> _Description of the task_: Return each line below exactly as it reads, and omit any image in it.

> _Data segment_:
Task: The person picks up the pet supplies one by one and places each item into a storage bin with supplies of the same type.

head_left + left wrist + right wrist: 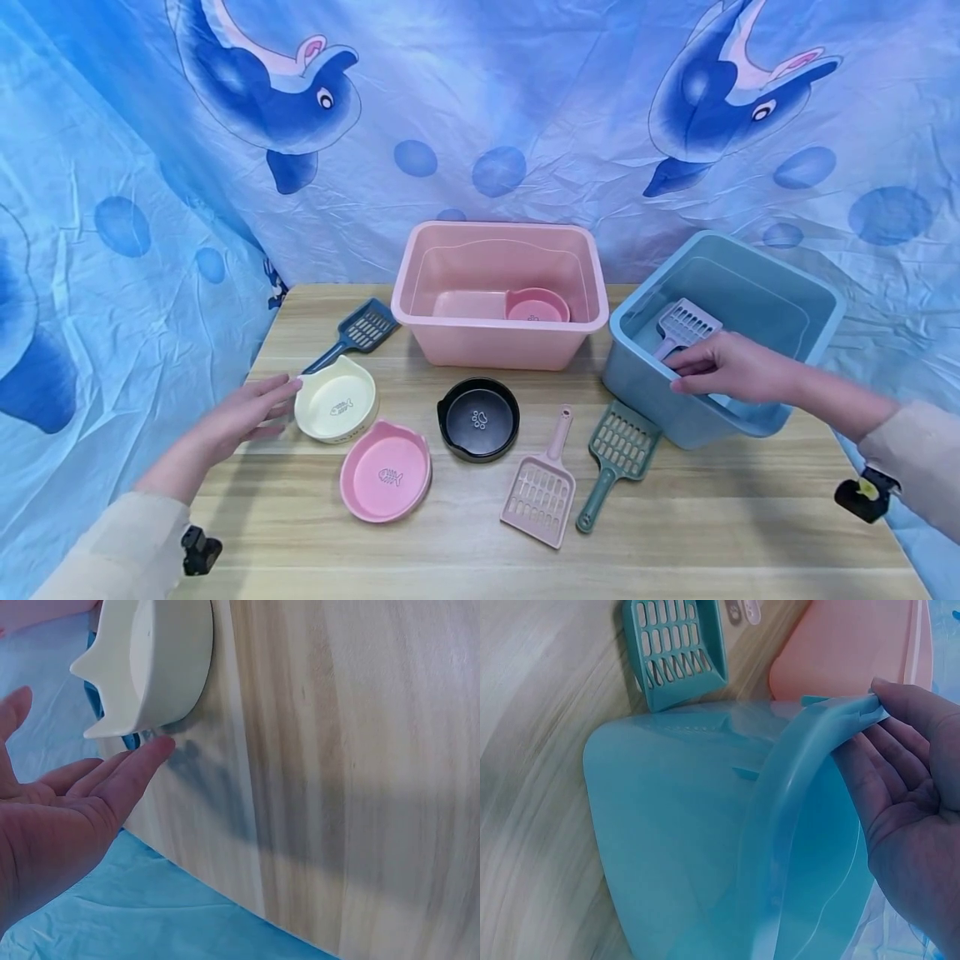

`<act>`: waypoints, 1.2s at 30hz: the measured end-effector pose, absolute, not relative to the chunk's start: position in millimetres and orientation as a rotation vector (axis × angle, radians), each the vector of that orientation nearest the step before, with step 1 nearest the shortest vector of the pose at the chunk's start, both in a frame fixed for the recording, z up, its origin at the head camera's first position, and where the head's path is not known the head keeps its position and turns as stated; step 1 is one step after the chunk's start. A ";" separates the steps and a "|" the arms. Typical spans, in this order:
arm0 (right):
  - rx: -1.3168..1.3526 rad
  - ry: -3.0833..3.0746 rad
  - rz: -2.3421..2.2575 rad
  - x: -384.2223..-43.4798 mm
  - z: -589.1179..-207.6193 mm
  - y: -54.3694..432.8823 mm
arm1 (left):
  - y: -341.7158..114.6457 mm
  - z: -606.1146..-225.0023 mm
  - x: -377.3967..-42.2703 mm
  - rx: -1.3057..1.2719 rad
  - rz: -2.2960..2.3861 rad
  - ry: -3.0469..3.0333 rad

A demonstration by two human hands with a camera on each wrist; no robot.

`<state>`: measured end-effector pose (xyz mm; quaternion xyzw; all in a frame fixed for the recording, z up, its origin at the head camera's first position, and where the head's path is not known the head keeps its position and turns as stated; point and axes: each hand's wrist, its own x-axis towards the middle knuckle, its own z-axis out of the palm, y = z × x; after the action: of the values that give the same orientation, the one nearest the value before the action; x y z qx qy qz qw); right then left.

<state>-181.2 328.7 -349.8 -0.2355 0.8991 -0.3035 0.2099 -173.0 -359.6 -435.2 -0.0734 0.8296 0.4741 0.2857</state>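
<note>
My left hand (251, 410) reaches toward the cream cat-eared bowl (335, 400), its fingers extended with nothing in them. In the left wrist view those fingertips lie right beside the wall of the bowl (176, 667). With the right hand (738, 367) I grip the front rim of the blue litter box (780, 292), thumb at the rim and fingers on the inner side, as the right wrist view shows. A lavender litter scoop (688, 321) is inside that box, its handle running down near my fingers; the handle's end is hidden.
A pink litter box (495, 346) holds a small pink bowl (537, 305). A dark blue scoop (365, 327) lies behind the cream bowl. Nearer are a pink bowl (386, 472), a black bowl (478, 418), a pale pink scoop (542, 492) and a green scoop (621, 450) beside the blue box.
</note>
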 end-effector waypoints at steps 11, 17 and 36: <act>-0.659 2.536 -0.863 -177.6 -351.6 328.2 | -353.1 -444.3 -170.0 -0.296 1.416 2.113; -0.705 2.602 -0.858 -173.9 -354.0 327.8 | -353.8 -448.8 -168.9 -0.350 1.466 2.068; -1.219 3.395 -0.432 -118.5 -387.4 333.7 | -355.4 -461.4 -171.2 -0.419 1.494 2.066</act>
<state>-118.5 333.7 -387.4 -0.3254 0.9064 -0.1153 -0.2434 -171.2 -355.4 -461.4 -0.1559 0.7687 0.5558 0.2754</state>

> _Reply to the exercise_:
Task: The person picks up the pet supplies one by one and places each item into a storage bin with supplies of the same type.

head_left + left wrist + right wrist: 

`<act>`: waypoints, 1.2s at 30hz: the measured end-effector pose, absolute, not relative to the chunk's start: position in millimetres and orientation as a rotation vector (axis × angle, radians), each the vector of that orientation nearest the step before, with step 1 nearest the shortest vector of the pose at the chunk's start, both in a frame fixed for the recording, z up, its origin at the head camera's first position, and where the head's path is not known the head keeps its position and turns as stated; step 1 is one step after the chunk's start. A ";" separates the steps and a "|" the arms. Typical spans, in this order:
arm0 (right):
  - rx: -1.3168..1.3526 rad
  - ry: -3.0833..3.0746 rad
  - rz: -2.3421..2.2575 rad
  - x: -384.2223..-43.4798 mm
  - z: -589.1179..-207.6193 mm
  - y: -54.3694..432.8823 mm
arm1 (left):
  - y: -341.7158..114.6457 mm
  - z: -606.1146..-225.0023 mm
  - x: -377.3967..-42.2703 mm
  - rx: -1.3057..1.2719 rad
  - rz: -2.2960..2.3861 rad
  - ry: -3.0469..3.0333 rad

A demonstration by two human hands with a camera on each wrist; no robot.

`<state>`: measured end-effector pose (xyz mm; quaternion xyzw; all in a frame fixed for the recording, z up, its origin at the head camera's first position, and where the head's path is not known the head keeps its position and turns as stated; point and axes: each hand's wrist, its own x-axis towards the middle knuckle, its own z-axis out of the palm, y = z × x; after the action: of the values that give the same orientation, the one nearest the value before the action; x y z qx qy qz qw); right then left.

<state>-181.2 328.7 -349.8 -0.2355 0.8991 -0.3035 0.2099 -173.0 -359.6 -435.2 -0.0734 0.8296 0.4741 0.2857</state>
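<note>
My left hand (251, 410) reaches toward the cream cat-eared bowl (335, 400), its fingers extended with nothing in them. In the left wrist view those fingertips lie right beside the wall of the bowl (176, 667). With the right hand (738, 367) I grip the front rim of the blue litter box (780, 292), thumb at the rim and fingers on the inner side, as the right wrist view shows. A lavender litter scoop (688, 321) is inside that box, its handle running down near my fingers; the handle's end is hidden.
A pink litter box (495, 346) holds a small pink bowl (537, 305). A dark blue scoop (365, 327) lies behind the cream bowl. Nearer are a pink bowl (386, 472), a black bowl (478, 418), a pale pink scoop (542, 492) and a green scoop (621, 450) beside the blue box.
</note>
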 end-effector waypoints at steps 11, 17 and 36: <act>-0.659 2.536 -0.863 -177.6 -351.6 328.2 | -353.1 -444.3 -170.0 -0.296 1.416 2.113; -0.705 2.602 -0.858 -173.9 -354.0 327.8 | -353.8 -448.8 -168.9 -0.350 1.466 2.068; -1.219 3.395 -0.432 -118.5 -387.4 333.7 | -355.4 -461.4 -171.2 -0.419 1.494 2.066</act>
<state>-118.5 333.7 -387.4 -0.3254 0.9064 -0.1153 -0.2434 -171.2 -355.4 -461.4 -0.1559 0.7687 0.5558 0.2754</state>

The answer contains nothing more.